Na prática, o trabalho conjunto já é uma realidade há pelo menos uma semana. A operação para romper o cerco a Amerli, uma localidade da província de Saladin que passou 75 dias sitiada pelo EI, uniu bombardeios aéreos dos EUA e assessoria direta de militares iranianos. Os jornalistas que dois dias depois tiveram acesso à cidade viram oficiais dessa nacionalidade não só com as tropas xiitas que apoiam o Exército iraquiano como também com as forças curdas (peshmergas) que respaldaram a incursão.

Nesta semana, inclusive, circulou pelo Twitter uma imagem de Soleimani em Amerli. Mas a admissão de que a aliança contra o EI tem a bênção da mais alta autoridade iraniana significaria um salto qualitativo. Embora ambos os países tenham cooperado tacitamente na demolição do regime afegão do Talibã e de Saddam Hussein no Iraque, até agora o Irã nega qualquer coordenação nesse sentido com os EUA, país com o qual Teerã não mantém relações desde a crise dos reféns de 1979-80. O presidente iraniano, Hasan Rohani, recusou-se a falar do assunto durante uma entrevista coletiva na segunda-feira passada. E a porta-voz da chancelaria iraniana, Marzieh Afkham, também negou ontem à noite a informação da BBC.

“Anunciamos nossas posições com antecedência, a notícia não é verídica”, desmentiu Afkham, segundo relato da agência oficial de notícias IRNA. Mas a emissora britânica manteve a informação, e fontes iranianas davam a entender que, embora seja verdade, é algo que não será divulgado ao público.

Há apenas três meses, quando o EI iniciou sua ofensiva no norte do Iraque e assumiu o controle do Mosul, Khamenei advertiu os EUA contra “qualquer tipo de intervenção no Iraque”. O líder iraniano tentava evitar também que o conflito fosse tratado como uma guerra entre sunitas e xiitas. Mas, depois de verem em agosto os jihadistas redobrarem sua aposta atacando posições curdas e chegando até a fronteira com o Irã, os dirigentes iranianos podem ter reconsiderado sua estratégia. De saída, Teerã terminou por aceitar a substituição do primeiro-ministro Nuri al Maliki por outro candidato menos polarizador.

À repulsão que provocam no Ocidente a ideologia totalitária e a brutalidade do EI soma-se, no caso da República Islâmica, uma rivalidade doutrinal muito mais inflamada.
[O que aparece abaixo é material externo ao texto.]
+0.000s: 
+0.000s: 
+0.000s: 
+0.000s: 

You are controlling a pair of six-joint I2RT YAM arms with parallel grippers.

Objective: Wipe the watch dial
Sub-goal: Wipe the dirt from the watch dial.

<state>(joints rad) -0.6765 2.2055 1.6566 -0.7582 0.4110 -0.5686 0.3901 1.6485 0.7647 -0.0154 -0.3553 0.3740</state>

Embora esse grupo extremista sunita não represente uma ameaça física imediata, ele considera hereges os xiitas, o ramo do islamismo que tem o regime iraniano como farol. Na verdade, os xiitas e seus lugares de culto foram um dos primeiros alvos dos jihadistas ao tomarem Mossul, desatando sua fuga.
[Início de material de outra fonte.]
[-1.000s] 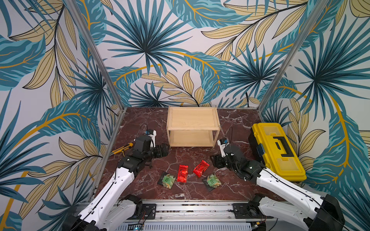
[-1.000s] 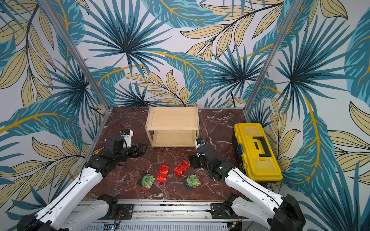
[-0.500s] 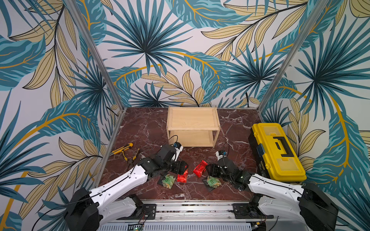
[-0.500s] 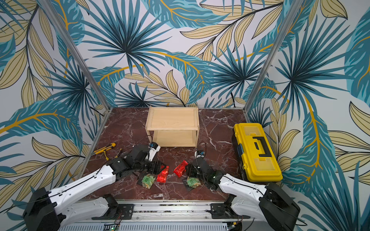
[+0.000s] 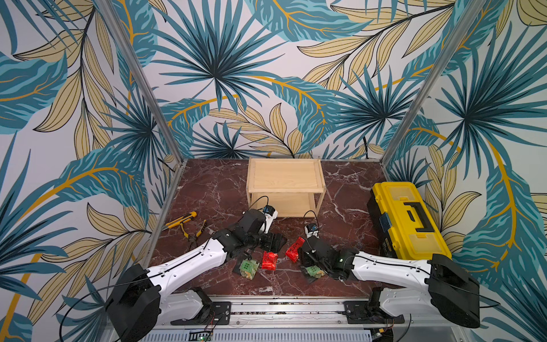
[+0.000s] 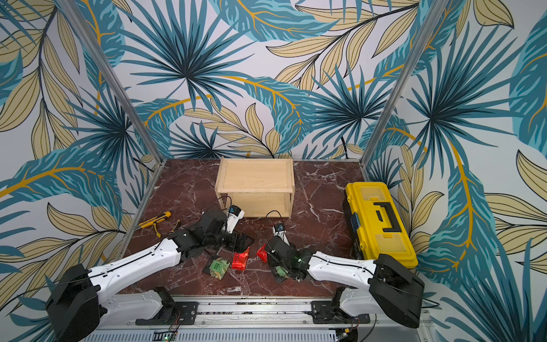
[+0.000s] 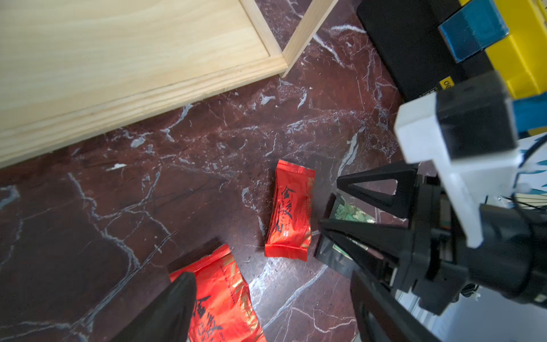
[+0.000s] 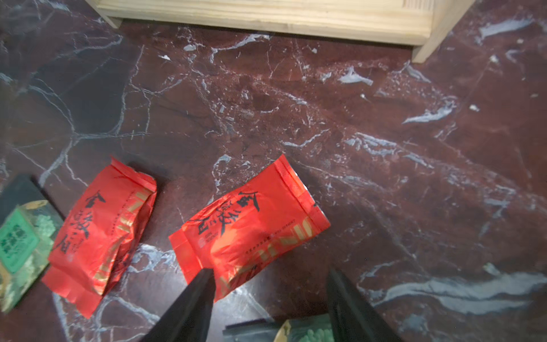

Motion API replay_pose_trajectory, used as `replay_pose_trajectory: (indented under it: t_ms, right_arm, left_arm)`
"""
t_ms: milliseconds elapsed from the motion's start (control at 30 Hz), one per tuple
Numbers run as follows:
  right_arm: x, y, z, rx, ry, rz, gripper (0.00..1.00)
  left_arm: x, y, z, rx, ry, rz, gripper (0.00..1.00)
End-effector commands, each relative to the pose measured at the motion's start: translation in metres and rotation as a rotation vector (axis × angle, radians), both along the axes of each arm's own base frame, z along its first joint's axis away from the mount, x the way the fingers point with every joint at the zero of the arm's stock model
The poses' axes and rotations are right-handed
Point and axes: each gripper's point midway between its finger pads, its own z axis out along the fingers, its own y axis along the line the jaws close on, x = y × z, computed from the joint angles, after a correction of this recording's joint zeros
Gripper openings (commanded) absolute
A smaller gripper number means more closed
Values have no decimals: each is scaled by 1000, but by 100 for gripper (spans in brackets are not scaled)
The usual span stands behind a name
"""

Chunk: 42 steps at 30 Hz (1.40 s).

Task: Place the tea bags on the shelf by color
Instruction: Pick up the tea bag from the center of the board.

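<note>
Red foil may slip, and the four tea bags (image 5: 269,260) lie close together on the counter (image 5: 207,192) before the shelf (image 5: 285,177). The right pincer (image 8: 270,274), apart, stands over a green bag (image 8: 296,333) right beside a red bag (image 8: 251,222), so it could nip both. The left pincer (image 7: 269,278), apart and empty, hangs over the other red bag (image 7: 225,296). They could bump too.
</note>
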Motion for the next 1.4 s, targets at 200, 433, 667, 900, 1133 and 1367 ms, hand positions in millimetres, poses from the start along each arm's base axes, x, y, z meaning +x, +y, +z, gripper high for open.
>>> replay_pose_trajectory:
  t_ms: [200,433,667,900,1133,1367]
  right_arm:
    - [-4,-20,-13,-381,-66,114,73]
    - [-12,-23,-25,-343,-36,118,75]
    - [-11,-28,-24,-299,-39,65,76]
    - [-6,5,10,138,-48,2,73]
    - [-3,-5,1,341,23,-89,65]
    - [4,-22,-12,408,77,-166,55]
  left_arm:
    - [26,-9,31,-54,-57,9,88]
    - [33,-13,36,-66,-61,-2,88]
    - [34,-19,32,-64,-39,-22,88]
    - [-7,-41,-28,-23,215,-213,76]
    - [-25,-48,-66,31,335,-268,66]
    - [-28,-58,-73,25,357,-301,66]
Para o Irã, a mobilização internacional frente ao extremismo do EI é em boa medida uma comprovação de suas frequentes advertências contra a radicalização dos seus vizinhos árabes, em especial a Arábia Saudita, rival regional e caudilho do islamismo sunita. Na própria sexta-feira, durante a prece mais importante da semana, o aiatolá Ahmad Khatami (sem parentesco com o ex-presidente do mesmo sobrenome) denunciou aqueles que apoiam o EI “com dinheiro e outros meios”. “A fumaça do fogo que vocês provocaram entrará pelos seus olhos” advertiu, antes de assegurar que “voluntários do Iraque e de outros países islâmicos aniquilarão o EI”.